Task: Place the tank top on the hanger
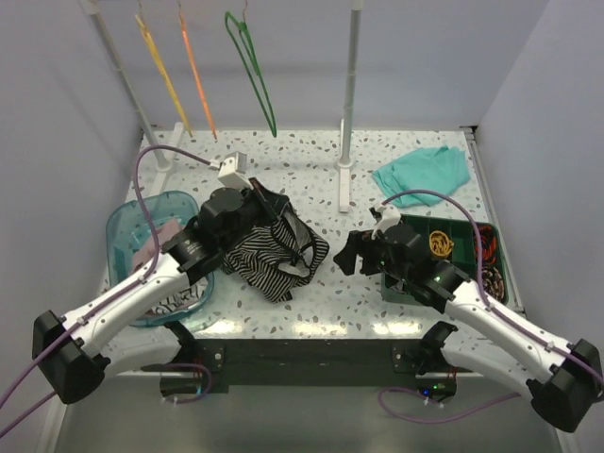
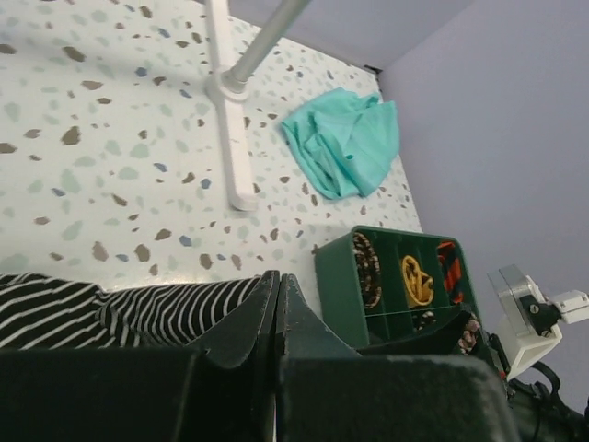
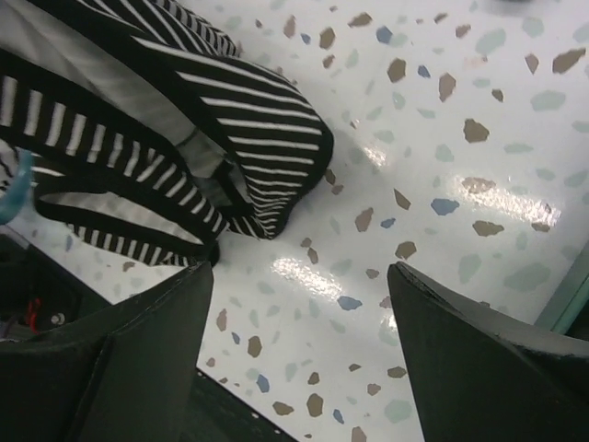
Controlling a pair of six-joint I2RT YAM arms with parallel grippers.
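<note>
1. Speckled table [image 1: 311, 179], pale walls, white rail [image 1: 351, 94] across the far side.
2. L jaws: clenched, tips pressed together. In the L wrist view the striped cloth runs right up against them, so prob. a pinch on the far edge of the top [image 1: 278, 255]. The contact itself is hidden.
3. R jaws: spread wide, nothing btwn them. They hover over bare table just beside the top's R edge, not touching.
4. Top sits mid-table, L of centre, bunched in a heap. Far-L part is raised at the L jaws, the rest sags onto the table. Dark strap loops spill toward the R arm.
5. Axis: the heap's long axis runs approx. diagonal, far-L to near-R. Neck vs. hem: can't tell.
6. Hanger [image 1: 253, 66] is on the rail, hook up, body hanging down and slanting R in the overhead view. It's well apart from the top.
7. Progress: early. Top gripped at most; hanger not fetched, no strap on it. Left to do: bring the two together and seat both shoulders.
8. Further out: blue basket [image 1: 127, 226] L, teal cloth [image 1: 425, 172] far R, green tray [image 1: 472, 236] R.
</note>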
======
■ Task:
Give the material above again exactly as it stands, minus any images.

■ Exercise result:
Task: Place the tank top on the hanger
Controlling a pair of six-joint I2RT YAM arms with parallel grippers.
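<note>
1. Speckled table [image 1: 311, 179], pale walls, white rail [image 1: 351, 94] across the far side.
2. L jaws: clenched, tips pressed together. In the L wrist view the striped cloth runs right up against them, so prob. a pinch on the far edge of the top [image 1: 278, 255]. The contact itself is hidden.
3. R jaws: spread wide, nothing btwn them. They hover over bare table just beside the top's R edge, not touching.
4. Top sits mid-table, L of centre, bunched in a heap. Far-L part is raised at the L jaws, the rest sags onto the table. Dark strap loops spill toward the R arm.
5. Axis: the heap's long axis runs approx. diagonal, far-L to near-R. Neck vs. hem: can't tell.
6. Hanger [image 1: 253, 66] is on the rail, hook up, body hanging down and slanting R in the overhead view. It's well apart from the top.
7. Progress: early. Top gripped at most; hanger not fetched, no strap on it. Left to do: bring the two together and seat both shoulders.
8. Further out: blue basket [image 1: 127, 226] L, teal cloth [image 1: 425, 172] far R, green tray [image 1: 472, 236] R.
</note>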

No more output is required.